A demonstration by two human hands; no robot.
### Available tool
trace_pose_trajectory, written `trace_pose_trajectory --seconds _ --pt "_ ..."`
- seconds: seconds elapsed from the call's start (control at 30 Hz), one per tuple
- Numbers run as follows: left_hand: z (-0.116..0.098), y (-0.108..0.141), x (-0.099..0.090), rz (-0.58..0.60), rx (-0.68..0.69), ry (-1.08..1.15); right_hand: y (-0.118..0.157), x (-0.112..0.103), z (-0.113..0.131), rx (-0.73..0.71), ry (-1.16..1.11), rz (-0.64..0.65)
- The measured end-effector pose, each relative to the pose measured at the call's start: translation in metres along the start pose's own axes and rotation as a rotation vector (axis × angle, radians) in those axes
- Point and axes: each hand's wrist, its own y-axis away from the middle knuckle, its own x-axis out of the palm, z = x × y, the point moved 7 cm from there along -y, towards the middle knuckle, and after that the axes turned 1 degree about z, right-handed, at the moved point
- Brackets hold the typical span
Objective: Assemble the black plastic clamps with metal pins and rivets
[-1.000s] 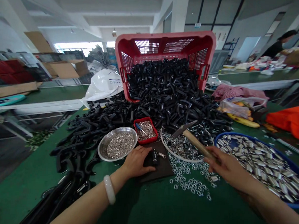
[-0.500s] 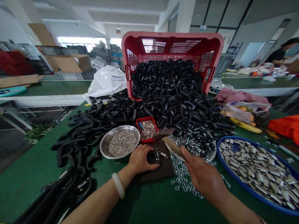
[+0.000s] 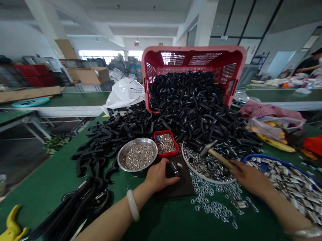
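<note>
My left hand [image 3: 158, 176] holds a small black part [image 3: 174, 168] between thumb and fingers, down on a dark flat plate [image 3: 183, 189]. A short bright metal end shows at the part's right side. In my right hand [image 3: 250, 177] is a hammer [image 3: 221, 160], gripped by its wooden handle. The hammer head hangs over a round white-rimmed tray [image 3: 209, 179] of metal bits, right of the plate and apart from the black part. Left of the plate stand a steel bowl [image 3: 119, 165] of small metal pins and a red box [image 3: 175, 154] with more pins.
A tilted red crate [image 3: 193, 50] spills a heap of black parts [image 3: 188, 97] across the back. Small metal links [image 3: 215, 210] lie scattered at the front. A blue tray [image 3: 246, 159] of metal sleeves is at right, long black handles [image 3: 66, 212] at left. Another person [image 3: 310, 65] is far right.
My right hand has swung the hammer away from the plate to the right, over the tray. The spring-like piece by the black part no longer shows. The view has shifted slightly.
</note>
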Motion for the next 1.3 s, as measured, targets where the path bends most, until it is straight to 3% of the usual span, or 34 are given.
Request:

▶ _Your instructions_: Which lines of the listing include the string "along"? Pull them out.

▶ _Output of the task_:
- The measured end-effector pose, each relative to the pose measured at the call's start: translation in metres along the start pose's own axes and rotation as a rotation vector (axis × angle, radians) in those axes
- Point and axes: each hand's wrist, its own y-axis away from the middle knuckle, its own x-axis out of the palm, z = x × y, the point moved 7 cm from there along -y, towards the middle knuckle, and after that the axes turned 1 degree about z, right-handed, at the moved point

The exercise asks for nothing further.